Di samping itu, program pendidikan harus dirancang sesuai dengan kebutuhan masyarakat dan diorientasikan pada perkembangan ilmu pengetahuan dan teknologi yang sedang dan akan terjadi. Oleh karena itu, kurikulum sekarang harus dirancang oleh guru bersama masyarakat pemakai.

Untuk bisa merancang kurikulum yang demikian, guru harus memiliki peranan yang amat sentral. Oleh karena itu pula, kompetensi manajemen pengembangan kurikulum perlu dimiliki oleh setiap guru di samping kompetensi teori belajar.

Setiap ada kebijakan pergantian kurikulum, dunia pendidikan disibukkan dengan berbagai kegiatan ilmiah. Namun, kegiatan itu tidak membawa pencerahan bagi guru, sebaliknya justru membawa frustrasi karena membingungkan.

Di samping membingungkan, model berbagai kegiatan ilmiah selama ini hanya mendengarkan orang berceramah, tanpa action plan yang serius sehingga dapat dikembangkan dan diimplementasikan oleh guru setelah sampai di sekolah. Bahkan, mungkin si penceramah itu hanya mampu secara teoretik tapi miskin implementasi dan pengalaman, sehingga action plan yang dilakukan hanya untuk menghabiskan waktu kegiatan. Model kegiatan semacam itu tidak pernah diadakan evaluasi, yaitu penagihan dalam bentuk implementasi dari peserta kegiatan.

Sebaliknya, guru yang mengikuti kegiatan ilmiah tanpa membekali dirinya dengan tema kegiatan yang diikuti, sehingga dalam kegiatan mereka asyik mencatat apa yang diucapkan oleh pembicara. Padahal, penyelenggara kegiatan jauh-jauh hari mestinya dapat menginformasikan segala sesuatu yang menjadi persyaratan untuk mengikuti kegiatan tersebut.
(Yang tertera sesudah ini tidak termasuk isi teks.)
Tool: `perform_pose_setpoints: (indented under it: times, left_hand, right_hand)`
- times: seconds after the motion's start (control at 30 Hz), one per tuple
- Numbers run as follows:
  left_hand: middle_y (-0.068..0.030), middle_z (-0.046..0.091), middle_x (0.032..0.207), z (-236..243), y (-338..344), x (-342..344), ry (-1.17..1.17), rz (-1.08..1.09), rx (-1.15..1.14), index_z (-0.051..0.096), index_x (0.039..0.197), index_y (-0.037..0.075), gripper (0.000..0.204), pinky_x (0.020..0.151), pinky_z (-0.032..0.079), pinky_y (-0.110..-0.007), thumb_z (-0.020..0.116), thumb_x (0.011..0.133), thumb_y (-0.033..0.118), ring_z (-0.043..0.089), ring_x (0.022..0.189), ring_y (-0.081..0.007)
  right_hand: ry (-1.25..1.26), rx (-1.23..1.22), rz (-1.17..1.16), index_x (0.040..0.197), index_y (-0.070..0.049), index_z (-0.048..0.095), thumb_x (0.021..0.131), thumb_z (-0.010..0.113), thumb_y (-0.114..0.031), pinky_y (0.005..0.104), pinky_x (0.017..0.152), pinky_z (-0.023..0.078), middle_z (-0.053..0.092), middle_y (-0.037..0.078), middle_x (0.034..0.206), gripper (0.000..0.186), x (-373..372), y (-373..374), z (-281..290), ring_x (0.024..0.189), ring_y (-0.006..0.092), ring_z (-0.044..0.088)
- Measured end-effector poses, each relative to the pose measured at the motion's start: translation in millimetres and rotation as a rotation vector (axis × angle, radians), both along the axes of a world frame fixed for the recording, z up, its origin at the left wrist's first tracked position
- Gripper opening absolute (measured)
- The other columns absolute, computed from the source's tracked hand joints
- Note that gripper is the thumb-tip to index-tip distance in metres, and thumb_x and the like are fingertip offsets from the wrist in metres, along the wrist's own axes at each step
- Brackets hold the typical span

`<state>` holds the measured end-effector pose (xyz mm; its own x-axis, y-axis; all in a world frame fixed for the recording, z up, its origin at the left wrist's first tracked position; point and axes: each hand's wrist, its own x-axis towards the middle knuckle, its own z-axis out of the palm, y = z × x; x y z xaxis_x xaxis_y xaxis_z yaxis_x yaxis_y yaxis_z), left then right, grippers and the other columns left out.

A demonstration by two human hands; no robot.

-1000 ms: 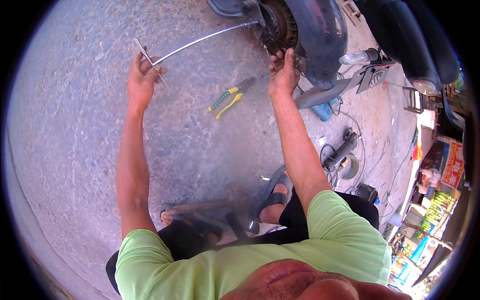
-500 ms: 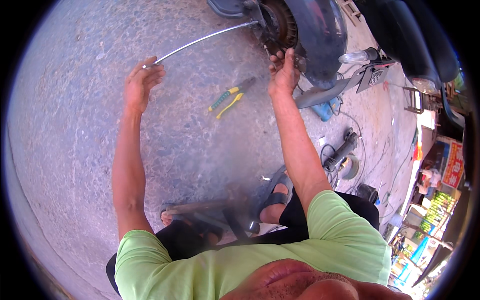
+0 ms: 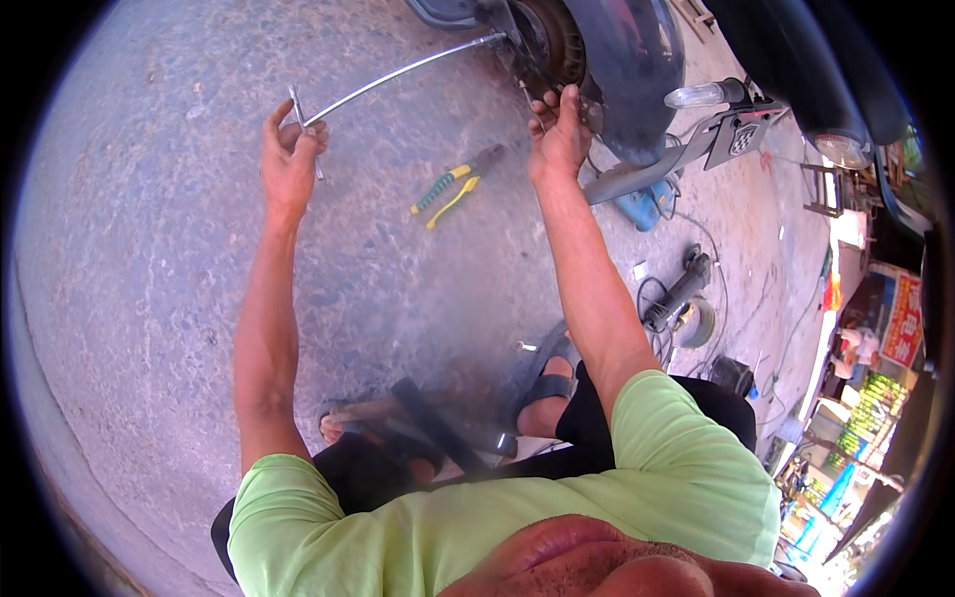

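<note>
My left hand [image 3: 287, 171] is closed round the crossbar of a long silver T-handle wrench [image 3: 403, 73]. Its shaft slants up to the right, with the far end at the hub area beside a scooter's wheel [image 3: 565, 45]. Close by that wheel, my right hand [image 3: 560, 149] has its fingers curled below the hub, near a thin metal rod. What those fingers pinch is too small to make out. A pair of pliers [image 3: 450, 187] with green and yellow handles lies on the ground between my forearms.
The scooter's dark fender [image 3: 637, 90] and a clear lamp [image 3: 696, 96] hang close to my right hand. Further right lie a blue power tool [image 3: 642, 206], a dark angle grinder [image 3: 681, 294] and loose cables. A dark bar [image 3: 438, 423] crosses near my feet.
My left hand has turned on the T-handle wrench, and the crossbar now stands nearly upright in its closed fingers. The right hand stays by the hub.
</note>
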<state>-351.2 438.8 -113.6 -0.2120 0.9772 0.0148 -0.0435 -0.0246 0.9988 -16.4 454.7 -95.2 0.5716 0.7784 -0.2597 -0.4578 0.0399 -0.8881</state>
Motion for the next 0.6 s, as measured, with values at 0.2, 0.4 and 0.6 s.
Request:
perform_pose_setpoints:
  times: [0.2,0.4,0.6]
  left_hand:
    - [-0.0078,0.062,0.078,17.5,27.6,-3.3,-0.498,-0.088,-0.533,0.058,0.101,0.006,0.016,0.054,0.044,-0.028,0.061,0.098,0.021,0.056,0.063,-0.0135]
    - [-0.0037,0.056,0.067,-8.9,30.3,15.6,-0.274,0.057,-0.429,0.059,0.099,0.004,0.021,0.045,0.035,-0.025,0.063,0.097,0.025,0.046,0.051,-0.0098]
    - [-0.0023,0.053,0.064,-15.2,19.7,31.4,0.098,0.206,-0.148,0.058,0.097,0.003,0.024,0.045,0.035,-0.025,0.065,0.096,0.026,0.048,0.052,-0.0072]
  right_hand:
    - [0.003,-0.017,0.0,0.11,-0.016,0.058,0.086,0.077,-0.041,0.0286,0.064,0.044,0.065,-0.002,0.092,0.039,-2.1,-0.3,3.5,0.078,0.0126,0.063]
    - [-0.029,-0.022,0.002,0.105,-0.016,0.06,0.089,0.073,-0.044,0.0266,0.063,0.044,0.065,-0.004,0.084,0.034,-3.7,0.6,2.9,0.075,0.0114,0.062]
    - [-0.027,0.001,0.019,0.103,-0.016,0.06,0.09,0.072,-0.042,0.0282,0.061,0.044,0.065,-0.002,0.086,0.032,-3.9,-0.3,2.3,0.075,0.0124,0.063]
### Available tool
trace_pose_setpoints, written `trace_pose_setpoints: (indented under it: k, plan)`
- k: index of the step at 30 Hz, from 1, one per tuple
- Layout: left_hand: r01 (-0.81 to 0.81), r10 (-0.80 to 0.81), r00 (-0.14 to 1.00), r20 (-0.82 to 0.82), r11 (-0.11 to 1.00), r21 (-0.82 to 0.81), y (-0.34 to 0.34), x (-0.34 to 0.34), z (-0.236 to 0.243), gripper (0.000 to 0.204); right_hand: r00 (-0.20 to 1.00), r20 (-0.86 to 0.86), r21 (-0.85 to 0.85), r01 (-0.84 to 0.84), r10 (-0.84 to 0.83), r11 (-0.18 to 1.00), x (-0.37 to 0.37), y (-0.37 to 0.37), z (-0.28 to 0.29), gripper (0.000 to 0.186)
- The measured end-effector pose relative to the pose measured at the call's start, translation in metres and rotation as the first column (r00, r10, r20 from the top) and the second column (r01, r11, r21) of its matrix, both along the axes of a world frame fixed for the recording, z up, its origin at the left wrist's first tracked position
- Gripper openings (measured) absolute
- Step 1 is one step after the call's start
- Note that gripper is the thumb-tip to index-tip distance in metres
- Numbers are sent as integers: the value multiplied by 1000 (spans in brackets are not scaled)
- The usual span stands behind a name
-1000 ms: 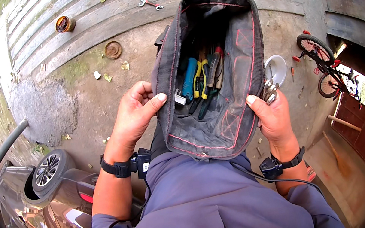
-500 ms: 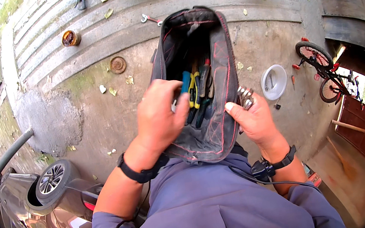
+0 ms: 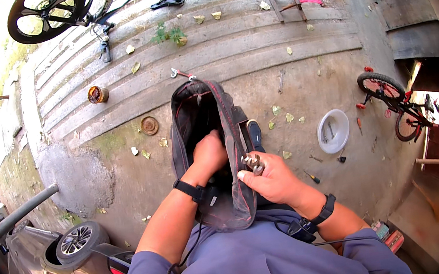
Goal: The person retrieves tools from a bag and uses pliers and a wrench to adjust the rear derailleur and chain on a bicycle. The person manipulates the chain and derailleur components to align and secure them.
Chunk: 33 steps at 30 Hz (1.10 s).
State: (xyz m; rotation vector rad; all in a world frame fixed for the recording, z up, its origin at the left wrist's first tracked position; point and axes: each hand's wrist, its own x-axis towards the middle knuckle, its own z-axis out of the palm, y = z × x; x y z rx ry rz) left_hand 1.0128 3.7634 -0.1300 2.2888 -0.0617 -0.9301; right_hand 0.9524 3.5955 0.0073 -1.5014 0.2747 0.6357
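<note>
A black tool bag (image 3: 236, 213) with red stitching hangs in front of me, its long mouth facing up. My left hand (image 3: 209, 154) reaches down inside it. Its fingertips are lost in the dark interior, so what they touch is hidden. On the bag's right side, my right hand (image 3: 277, 178) is closed around several metal wrenches (image 3: 254, 163), their heads sticking out above the fist. The thumb of that hand presses against the bag's rim.
A white basin (image 3: 334, 127) with metal tools stands on the ground at right, a screwdriver (image 3: 359, 126) beside it. Beyond is a red-black bicycle (image 3: 393, 93). A red-handled wrench (image 3: 183, 75) lies past the bag. A parked car (image 3: 64, 271) and grey pipe (image 3: 22, 207) are at left.
My left hand has gone from above the plier handles at the bag's mouth to deeper inside. The bag sits lower in view, and a dark bicycle now shows at the top.
</note>
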Motion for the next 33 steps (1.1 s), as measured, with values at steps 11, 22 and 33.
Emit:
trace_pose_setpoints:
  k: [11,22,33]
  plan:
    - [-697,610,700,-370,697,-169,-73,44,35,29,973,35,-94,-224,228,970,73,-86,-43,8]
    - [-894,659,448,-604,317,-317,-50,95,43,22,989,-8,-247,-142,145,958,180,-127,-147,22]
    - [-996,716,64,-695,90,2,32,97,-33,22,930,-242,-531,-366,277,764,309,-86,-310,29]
Hal semacam ini tidak pernah dilakukan.

Akumulasi dari semua kegiatan tersebut dapat diprediksi: tidak ada perubahan kinerja yang dapat membawa ke arah peningkatan kompetensi guru dan mutu pendidikan. Pengalaman menunjukkan, dengan berbagai pergantian kurikulum toh tidak ada perubahan dan tampaknya tidak dijadikan bahan refleksi oleh birokrat pendidikan maupun lembaga pendidikan tenaga kependidikan.